Technical architecture and design of the predictive infrastructure monitoring system.
Tachyon Argus is a machine learning system that predicts server failures 8 hours in advance using a Temporal Fusion Transformer (TFT) model with cascading failure detection and continuous learning.

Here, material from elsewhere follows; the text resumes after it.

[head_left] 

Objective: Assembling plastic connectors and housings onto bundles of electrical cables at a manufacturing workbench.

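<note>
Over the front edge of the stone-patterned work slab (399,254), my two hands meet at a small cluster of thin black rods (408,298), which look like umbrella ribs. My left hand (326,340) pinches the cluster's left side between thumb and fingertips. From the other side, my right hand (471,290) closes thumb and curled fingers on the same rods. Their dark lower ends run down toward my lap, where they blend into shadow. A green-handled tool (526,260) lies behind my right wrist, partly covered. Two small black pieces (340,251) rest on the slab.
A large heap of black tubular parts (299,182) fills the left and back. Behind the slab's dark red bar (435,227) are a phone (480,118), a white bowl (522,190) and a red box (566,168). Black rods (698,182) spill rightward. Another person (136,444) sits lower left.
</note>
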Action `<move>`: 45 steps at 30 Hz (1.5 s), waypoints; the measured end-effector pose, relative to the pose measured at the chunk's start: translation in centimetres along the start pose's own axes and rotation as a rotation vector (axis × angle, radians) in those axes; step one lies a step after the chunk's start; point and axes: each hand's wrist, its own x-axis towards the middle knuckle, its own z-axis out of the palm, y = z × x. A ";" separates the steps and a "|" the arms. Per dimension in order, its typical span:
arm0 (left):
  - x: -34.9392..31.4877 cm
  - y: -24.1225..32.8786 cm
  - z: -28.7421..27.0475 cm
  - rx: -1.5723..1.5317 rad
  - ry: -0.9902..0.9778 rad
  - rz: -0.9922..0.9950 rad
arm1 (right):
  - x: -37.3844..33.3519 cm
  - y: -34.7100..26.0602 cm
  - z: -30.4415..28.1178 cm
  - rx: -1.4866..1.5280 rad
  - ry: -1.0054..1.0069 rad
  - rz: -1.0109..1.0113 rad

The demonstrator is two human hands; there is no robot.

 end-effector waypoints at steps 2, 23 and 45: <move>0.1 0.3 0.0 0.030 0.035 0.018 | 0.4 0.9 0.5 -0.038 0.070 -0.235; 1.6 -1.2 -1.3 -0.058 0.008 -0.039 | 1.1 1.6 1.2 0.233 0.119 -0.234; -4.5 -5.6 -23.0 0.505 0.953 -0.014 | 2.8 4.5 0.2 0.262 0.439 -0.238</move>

┌─────────────────────────────────────────────────────────────────┐
│ Tachyon Argus System │
│ Predictive Infrastructure Monitoring │
│ with Cascading Failure Detection │
└─────────────────────────────────────────────────────────────────┘
│
┌─────────────────────┼─────────────────────┐
│ │ │
▼ ▼ ▼
┌───────────────┐ ┌───────────────┐ ┌───────────────┐
│ Training │ │ Inference │ │ Dashboard │
│ Pipeline │ │ Daemon │ │ (Optional) │
│ │ │ │ │ │
│ - Fleet feats │ │ - REST API │ │ - Plotly Dash │
│ - TFT model │ │ - Predictions │ │ - Real-time │
│ - Multi-tgt │ │ - Cascade Det │ │ - Alerts │
│ - Streaming │ │ - Drift Mon │ │ - XAI │
└───────────────┘ └───────────────┘ └───────────────┘
The production service that makes predictions and detects cascading failures.
Responsibilities:
- Accept metrics via REST API
- Maintain rolling window of recent data
- Run TFT model predictions (multi-target)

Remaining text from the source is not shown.